Excerpt
The addition of a therapeutic device that delivers low-intensity alternating electrical fields to the brains of patients with glioblastoma (GBM) along with chemotherapy increased survival by an average of three months, according to a study published in the December 15, 2015, issue of the Journal of the American Medical Association.
In order to receive the tumor-treating fields (TTFields), people have their skulls shaved and wear four sets of electrode arrays (a total of 36 electrodes) that cover the whole brain. The arrays are attached to a battery-operated device that delivers the electrical fields; it must be worn 18-hours a day and charged continuously.
A planned interim analysis found a significant difference in patients randomized to receive maintenance temozolomide (TMZ) alone and those who were administered the same chemotherapy plus TTFields, marketed as Optune. The analysis is based on the first 315 patients who have been followed for at least 18 months since randomization; commonly, by that time, the majority of patients will have progressed or died of the disease.

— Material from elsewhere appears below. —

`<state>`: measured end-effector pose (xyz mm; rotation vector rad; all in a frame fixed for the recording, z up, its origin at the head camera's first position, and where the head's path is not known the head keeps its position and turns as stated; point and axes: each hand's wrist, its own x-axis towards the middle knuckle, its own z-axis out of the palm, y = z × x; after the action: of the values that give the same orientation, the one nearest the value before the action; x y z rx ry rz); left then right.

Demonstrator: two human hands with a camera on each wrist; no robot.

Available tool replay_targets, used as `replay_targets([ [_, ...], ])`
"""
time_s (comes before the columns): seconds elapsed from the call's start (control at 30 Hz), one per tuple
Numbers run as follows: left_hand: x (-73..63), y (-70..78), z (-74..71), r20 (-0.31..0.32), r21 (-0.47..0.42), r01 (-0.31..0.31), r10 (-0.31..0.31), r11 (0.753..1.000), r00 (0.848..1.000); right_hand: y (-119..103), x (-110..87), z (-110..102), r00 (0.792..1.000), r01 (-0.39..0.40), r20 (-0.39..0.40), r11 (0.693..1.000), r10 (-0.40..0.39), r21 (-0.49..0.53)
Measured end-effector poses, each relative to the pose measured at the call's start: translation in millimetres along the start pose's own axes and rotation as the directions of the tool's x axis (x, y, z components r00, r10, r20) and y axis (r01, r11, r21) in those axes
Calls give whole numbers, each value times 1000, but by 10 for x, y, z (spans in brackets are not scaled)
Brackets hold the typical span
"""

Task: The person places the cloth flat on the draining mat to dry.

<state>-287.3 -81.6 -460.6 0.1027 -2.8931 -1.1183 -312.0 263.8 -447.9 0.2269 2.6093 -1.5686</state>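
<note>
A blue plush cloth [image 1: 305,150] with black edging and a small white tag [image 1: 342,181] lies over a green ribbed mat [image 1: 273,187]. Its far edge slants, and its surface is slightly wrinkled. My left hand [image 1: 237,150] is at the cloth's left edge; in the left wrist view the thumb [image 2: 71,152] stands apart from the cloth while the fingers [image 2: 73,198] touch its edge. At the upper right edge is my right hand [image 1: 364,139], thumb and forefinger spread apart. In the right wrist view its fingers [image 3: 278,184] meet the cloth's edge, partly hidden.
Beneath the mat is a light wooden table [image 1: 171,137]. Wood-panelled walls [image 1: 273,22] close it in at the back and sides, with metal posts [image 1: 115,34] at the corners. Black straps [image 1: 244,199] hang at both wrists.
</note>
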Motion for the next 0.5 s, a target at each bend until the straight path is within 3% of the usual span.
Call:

The analysis showed a 26 percent reduced risk of death (HR 0.74, 95% CI 0.56-0.98), which translated to a two-year survival rate of 43 percent in patients on TMZ and TTFields, compared with 29 percent in patients on TMZ alone. Based on these results, the independent data monitoring committee recommended that the trial be closed and results made publicly available.
In preclinical studies, TTFields interfered with tumor growth by interrupting or blocking cell division and organelle assembly, ultimately leading to apoptosis.
In October 2015, the US Food and Drug Association (FDA) used these data to approve the use of TTFields as an adjunct therapy for patients newly diagnosed with GBM. The device was initially tested in a clinical trial of 237 patients with recurrent GBM who eceived either TTFields therapy or the best standard of care alone, but not both combined. The overall survival was the same in both groups and the side effects were minimal. With few treatment options for patients, the FDA approved it for recurrent GBM in 2011.
Still, neuro-oncologists have been slow to embrace the novel device. Roger Stupp, MD, a professor and chairman of the department of oncology and the Cancer Center at the University of Zurich and University Hospital Zurich, and the lead investigator of both studies, is hoping that the new findings reported in JAMA will put an end to the skepticism. “I think this is the new standard of care,” he said. “We just need to figure out how best to implement it and find the right patients who would get value from using it.”
Novocure, a company in Portsmouth, NH, developed and sells the device.